По окончании фестиваля Коновер приглашает всех участников на банкет и показ джазовых фильмов в американское посольство, откуда потом отважные счастливчики выносили охапками джазовые пластинки — была бесплатная раздача «слонов». Наши комсомольские шефы, в чьем веденье кафе, категорически запретили нам идти на поклон к капиталистам. Ослушание грозило увольнением! Мы покорно не пошли — потом кусали локти от зависти.
Фестивальное выступление нашего КМ-квинтета (одна лишь пьеса Эшпая) попало в сборную пластинку, как тогда было принято. Мы же стали лауреатами и продолжили свою работу в кафе, пока меня и Василькова не сманили в свой ансамбль Козлов и Пищиков.

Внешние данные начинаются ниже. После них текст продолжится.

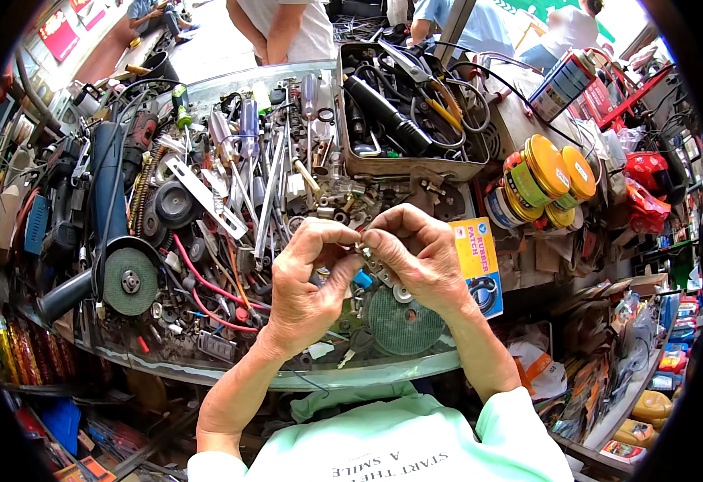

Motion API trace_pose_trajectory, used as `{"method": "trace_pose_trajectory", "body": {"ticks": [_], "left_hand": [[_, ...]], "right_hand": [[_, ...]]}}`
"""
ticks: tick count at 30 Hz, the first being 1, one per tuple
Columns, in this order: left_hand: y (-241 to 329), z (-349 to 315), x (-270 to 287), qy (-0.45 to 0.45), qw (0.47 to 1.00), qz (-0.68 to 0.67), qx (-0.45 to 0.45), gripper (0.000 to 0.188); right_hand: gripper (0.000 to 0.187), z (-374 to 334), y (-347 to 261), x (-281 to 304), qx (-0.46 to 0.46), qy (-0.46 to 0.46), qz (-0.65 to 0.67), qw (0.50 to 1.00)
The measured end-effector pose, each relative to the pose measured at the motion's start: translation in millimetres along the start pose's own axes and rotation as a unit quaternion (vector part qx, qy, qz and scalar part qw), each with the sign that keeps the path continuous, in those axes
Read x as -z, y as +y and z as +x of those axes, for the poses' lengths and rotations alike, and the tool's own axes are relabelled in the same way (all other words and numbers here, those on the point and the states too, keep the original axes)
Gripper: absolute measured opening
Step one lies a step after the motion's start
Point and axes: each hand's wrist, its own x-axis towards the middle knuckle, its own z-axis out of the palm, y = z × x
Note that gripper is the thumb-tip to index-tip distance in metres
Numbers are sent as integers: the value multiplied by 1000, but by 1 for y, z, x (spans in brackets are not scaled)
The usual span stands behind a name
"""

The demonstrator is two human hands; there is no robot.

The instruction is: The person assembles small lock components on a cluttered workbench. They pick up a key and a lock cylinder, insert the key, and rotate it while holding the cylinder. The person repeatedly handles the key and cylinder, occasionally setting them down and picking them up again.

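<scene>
My left hand (313,273) and my right hand (417,255) meet over the cluttered glass-topped bench, fingertips almost touching. Between them is a tiny metallic piece (365,251), too small to name. Both hands are closed in a pinch, and the fingers partly hide what they hold. Below the fingertips a small blue piece (362,279) shows beside the left thumb. A round green cutting disc (406,325) lies flat under my right wrist. Just right of that wrist lies a yellow and blue box of rubber patches (480,261).
An angle grinder (110,217) lies at the left among loose screwdrivers and parts. A metal box (415,167) of tools and cables stands at the back. Yellow-lidded tins (546,167) are stacked at the right. Another person (283,28) stands beyond the bench.
</scene>
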Motion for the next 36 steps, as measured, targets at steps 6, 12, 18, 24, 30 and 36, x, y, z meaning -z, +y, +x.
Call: {"method": "trace_pose_trajectory", "body": {"ticks": [6, 12, 18, 24, 30, 36], "left_hand": [[13, 0, 0, -2, 990, -85, 112, 18], [6, -2, 3, -50, 994, -33, 90, 29], [10, 2, -3, 22, 996, -55, 71, 27], [8, -1, 4, -21, 992, -59, 111, 30], [5, 2, -6, -19, 1000, 0, 0, 27], [14, 1, 4, -51, 976, -110, 182, 28]], "right_hand": [[19, -3, 7, -1, 4, 10, 22, 1000], [19, -7, 6, 2, -5, 9, 12, 1000], [20, -10, 6, -3, -31, 28, 9, 999], [18, -13, 10, -2, -6, 9, 4, 1000], [16, -12, 14, -5, 31, 36, -24, 999], [18, -14, 15, -6, 49, 35, -31, 998]]}}
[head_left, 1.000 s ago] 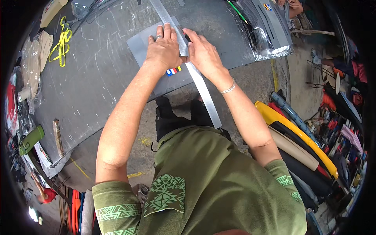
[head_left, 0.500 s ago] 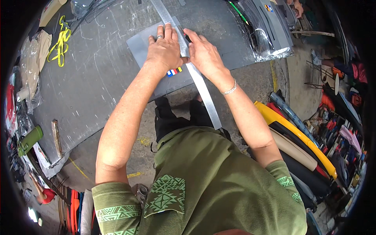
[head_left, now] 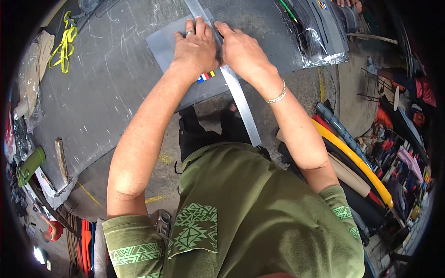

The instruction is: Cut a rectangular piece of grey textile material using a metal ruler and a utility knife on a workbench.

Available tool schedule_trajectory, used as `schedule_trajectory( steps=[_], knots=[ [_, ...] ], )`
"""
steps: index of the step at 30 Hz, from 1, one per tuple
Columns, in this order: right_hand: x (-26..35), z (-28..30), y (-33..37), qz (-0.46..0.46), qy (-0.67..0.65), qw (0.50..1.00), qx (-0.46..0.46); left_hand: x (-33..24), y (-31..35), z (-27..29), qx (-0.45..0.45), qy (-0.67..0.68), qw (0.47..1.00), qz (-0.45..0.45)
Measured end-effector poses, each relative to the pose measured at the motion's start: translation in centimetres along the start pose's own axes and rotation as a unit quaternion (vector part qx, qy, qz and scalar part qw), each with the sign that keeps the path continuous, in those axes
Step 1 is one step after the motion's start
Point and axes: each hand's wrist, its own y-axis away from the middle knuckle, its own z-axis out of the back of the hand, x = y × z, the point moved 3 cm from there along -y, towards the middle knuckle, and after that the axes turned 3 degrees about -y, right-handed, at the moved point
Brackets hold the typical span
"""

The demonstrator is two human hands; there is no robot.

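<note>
A grey sheet (head_left: pixel 159 41) lies on the dark worktable, with a long metal ruler (head_left: pixel 241 104) across it. The ruler's near end sticks out past the table edge, toward my shirt. My left hand (head_left: pixel 197 48) presses flat on the sheet and ruler, fingers spread, with a ring on one finger. Beside the ruler's right edge, my right hand (head_left: pixel 245 52) is closed around a small black and red tool (head_left: pixel 219 34), mostly hidden by the fingers. A small patch of coloured flags (head_left: pixel 206 76) shows on the sheet below my left wrist.
A yellow tape measure (head_left: pixel 65 44) lies at the table's far left. Grey sheets in clear plastic (head_left: pixel 324 55) and a green pencil (head_left: pixel 288 10) are at the right end. Coloured material rolls (head_left: pixel 357 157) stand below right. A wooden stick (head_left: pixel 61 160) lies near the left edge.
The view has shifted slightly. My right hand has moved a little farther along the ruler, and its wrist has swung outward to the right. My left hand stays pressed down.
</note>
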Motion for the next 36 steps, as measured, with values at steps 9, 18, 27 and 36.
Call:
schedule_trajectory(
  steps=[9,18,27,36],
  knots=[
    [0.5,0.3,3.1,-0.039,-0.021,0.999,0.026,-0.1,0.2,0.2,0.006,-0.009,1.0,0.01],
    [1.0,0.5,7.6,-0.044,-0.036,0.998,0.039,1.9,-1.2,-6.4,-0.159,0.128,0.978,-0.053],
    [0.5,0.8,11.1,-0.089,-0.052,0.993,0.066,1.8,0.8,-2.4,-0.083,0.107,0.989,-0.063],
    [-2.2,0.8,12.1,-0.101,-0.168,0.981,0.009,-0.6,0.6,2.6,0.093,0.009,0.996,0.016]
  ],
)
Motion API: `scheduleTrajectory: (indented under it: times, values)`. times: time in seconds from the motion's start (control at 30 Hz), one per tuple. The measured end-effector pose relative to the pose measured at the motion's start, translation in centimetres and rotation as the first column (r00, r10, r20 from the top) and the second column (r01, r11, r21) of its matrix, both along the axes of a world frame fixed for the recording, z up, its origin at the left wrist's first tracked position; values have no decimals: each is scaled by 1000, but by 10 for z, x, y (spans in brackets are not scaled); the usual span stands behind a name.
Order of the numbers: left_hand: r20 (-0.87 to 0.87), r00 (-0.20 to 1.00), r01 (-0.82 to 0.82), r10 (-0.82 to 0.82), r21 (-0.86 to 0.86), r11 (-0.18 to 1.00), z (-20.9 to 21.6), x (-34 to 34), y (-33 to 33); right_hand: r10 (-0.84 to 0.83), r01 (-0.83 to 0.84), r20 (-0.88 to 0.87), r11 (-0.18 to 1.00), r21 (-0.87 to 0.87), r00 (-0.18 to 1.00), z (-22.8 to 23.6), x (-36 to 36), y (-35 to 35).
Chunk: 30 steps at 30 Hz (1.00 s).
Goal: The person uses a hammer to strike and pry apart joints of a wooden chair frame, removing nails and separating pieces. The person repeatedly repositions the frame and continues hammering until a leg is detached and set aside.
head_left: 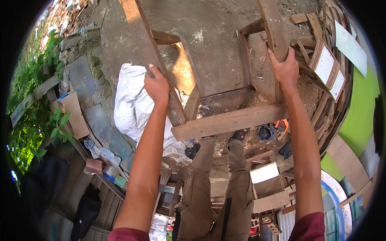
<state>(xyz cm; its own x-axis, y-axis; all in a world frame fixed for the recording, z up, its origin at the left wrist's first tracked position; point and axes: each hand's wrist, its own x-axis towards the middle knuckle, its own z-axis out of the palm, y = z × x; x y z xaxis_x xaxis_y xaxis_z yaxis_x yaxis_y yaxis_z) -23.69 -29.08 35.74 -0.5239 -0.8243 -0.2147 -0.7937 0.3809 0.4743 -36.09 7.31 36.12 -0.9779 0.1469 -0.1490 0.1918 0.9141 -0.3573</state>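
Note:
A wooden frame of long planks, joined by a crosspiece at its near end, stretches out before me. My left hand is closed around its left plank, the thumb lying along the top. Around the right plank my right hand is wrapped, its thumb on the inner side and fingers over the outer edge. Shorter braces and thin legs show below the planks. Beside and below my left hand lies a white sack, partly hidden by my forearm.
Wood scraps and a white-panelled wooden piece are heaped at the right, by green sheeting. Black plastic bags and an orange object lie near my feet. A low broken wall and leafy plants line the left.

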Motion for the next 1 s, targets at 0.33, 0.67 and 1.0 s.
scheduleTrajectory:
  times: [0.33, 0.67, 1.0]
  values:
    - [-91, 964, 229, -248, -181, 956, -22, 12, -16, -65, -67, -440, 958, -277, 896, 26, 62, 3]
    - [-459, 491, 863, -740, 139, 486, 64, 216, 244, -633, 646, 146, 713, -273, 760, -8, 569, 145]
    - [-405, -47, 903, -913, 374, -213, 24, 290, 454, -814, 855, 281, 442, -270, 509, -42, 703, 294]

В заключение хочу сказать, что общение с физиком-джазменом Вадимом Сакуном дало мне очень много в познании этой музыки — то были настоящие джазовые «мои университеты»! И самым лестным были слова Вадика, сказанные им, правда, «по киру»: — Ты играешь сейчас лучше, чем Егоров. Я тешил себя тем, что это близко к правде, — ведь, что у трезвого на уме, то у пьяного на языке. Впоследствии мой тогдашний кумир Егоров пошел в народный оркестр Людмилы Зыкиной играть на треугольной бас балалайке и с нею объездил чуть ли не весь мир (!).